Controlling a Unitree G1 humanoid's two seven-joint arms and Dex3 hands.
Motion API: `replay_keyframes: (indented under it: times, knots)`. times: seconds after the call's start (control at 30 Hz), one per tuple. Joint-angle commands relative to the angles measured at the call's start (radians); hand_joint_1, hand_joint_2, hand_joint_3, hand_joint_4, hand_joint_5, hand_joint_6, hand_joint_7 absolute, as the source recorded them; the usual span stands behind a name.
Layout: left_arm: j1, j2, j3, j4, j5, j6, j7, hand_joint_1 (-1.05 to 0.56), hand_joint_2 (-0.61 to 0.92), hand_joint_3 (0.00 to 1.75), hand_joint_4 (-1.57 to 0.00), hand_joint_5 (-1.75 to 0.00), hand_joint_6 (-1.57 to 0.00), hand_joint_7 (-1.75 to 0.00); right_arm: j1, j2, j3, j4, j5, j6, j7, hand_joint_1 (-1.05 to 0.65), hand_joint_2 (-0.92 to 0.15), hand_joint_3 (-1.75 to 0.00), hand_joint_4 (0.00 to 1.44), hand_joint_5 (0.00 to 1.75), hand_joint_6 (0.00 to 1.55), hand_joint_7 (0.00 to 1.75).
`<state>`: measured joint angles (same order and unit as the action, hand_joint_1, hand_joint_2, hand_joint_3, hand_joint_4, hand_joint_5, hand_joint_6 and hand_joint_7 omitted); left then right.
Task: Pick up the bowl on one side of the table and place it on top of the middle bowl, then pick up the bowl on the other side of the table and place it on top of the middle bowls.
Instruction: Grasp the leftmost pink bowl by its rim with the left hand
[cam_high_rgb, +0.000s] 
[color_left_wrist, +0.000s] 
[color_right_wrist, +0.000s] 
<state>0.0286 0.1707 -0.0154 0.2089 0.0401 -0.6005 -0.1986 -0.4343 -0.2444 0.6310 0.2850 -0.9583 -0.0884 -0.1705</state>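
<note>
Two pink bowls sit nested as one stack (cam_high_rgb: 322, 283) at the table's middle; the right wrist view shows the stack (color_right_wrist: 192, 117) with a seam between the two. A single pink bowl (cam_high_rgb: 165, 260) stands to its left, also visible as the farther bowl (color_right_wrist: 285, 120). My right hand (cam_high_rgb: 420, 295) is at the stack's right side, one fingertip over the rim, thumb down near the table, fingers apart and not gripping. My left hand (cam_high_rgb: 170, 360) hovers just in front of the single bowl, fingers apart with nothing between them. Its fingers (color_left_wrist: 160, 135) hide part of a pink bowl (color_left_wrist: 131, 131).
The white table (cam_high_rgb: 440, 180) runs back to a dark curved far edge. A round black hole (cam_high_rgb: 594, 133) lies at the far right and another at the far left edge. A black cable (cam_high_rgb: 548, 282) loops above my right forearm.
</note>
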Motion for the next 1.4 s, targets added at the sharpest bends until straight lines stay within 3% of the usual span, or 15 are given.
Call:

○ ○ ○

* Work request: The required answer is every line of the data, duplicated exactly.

* Response area:
Controlling a Unitree G1 humanoid's two seven-joint arms and Dex3 hands.
Motion API: `replay_keyframes: (indented under it: times, knots)`. times: seconds after the call's start (control at 30 Hz), one per tuple. Joint-angle commands relative to the angles measured at the call's start (radians); hand_joint_1, hand_joint_2, hand_joint_3, hand_joint_4, hand_joint_5, hand_joint_6, hand_joint_7 absolute, as the source recorded them; the usual span stands behind a name.
Layout: left_arm: j1, j2, j3, j4, j5, j6, j7, hand_joint_1 (-1.05 to 0.56), hand_joint_2 (-0.61 to 0.92), hand_joint_3 (0.00 to 1.75), hand_joint_4 (-1.57 to 0.00), hand_joint_5 (-1.75 to 0.00), hand_joint_6 (-1.57 to 0.00), hand_joint_7 (-1.75 to 0.00); right_arm: j1, j2, j3, j4, j5, j6, j7, hand_joint_1 (-1.05 to 0.65), hand_joint_2 (-0.92 to 0.15), hand_joint_3 (-1.75 to 0.00), hand_joint_4 (0.00 to 1.44), hand_joint_5 (0.00 to 1.75), hand_joint_6 (0.00 to 1.55), hand_joint_7 (0.00 to 1.75).
`<state>`: measured joint angles (same order and unit as the action, hand_joint_1, hand_joint_2, hand_joint_3, hand_joint_4, hand_joint_5, hand_joint_6 and hand_joint_7 omitted); left then right.
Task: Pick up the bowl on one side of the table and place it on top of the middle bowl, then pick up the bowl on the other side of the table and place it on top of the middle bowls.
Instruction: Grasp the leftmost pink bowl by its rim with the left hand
[cam_high_rgb, +0.000s] 
[color_left_wrist, +0.000s] 
[color_right_wrist, +0.000s] 
<state>0.0286 0.1707 -0.0154 0.2089 0.0401 -0.6005 -0.1986 -0.4343 -0.2444 0.6310 0.2850 -0.9583 -0.0884 -0.1705</state>
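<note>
Two pink bowls sit nested as one stack (cam_high_rgb: 322, 283) at the table's middle; the right wrist view shows the stack (color_right_wrist: 192, 117) with a seam between the two. A single pink bowl (cam_high_rgb: 165, 260) stands to its left, also visible as the farther bowl (color_right_wrist: 285, 120). My right hand (cam_high_rgb: 420, 295) is at the stack's right side, one fingertip over the rim, thumb down near the table, fingers apart and not gripping. My left hand (cam_high_rgb: 170, 360) hovers just in front of the single bowl, fingers apart with nothing between them. Its fingers (color_left_wrist: 160, 135) hide part of a pink bowl (color_left_wrist: 131, 131).
The white table (cam_high_rgb: 440, 180) runs back to a dark curved far edge. A round black hole (cam_high_rgb: 594, 133) lies at the far right and another at the far left edge. A black cable (cam_high_rgb: 548, 282) loops above my right forearm.
</note>
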Motion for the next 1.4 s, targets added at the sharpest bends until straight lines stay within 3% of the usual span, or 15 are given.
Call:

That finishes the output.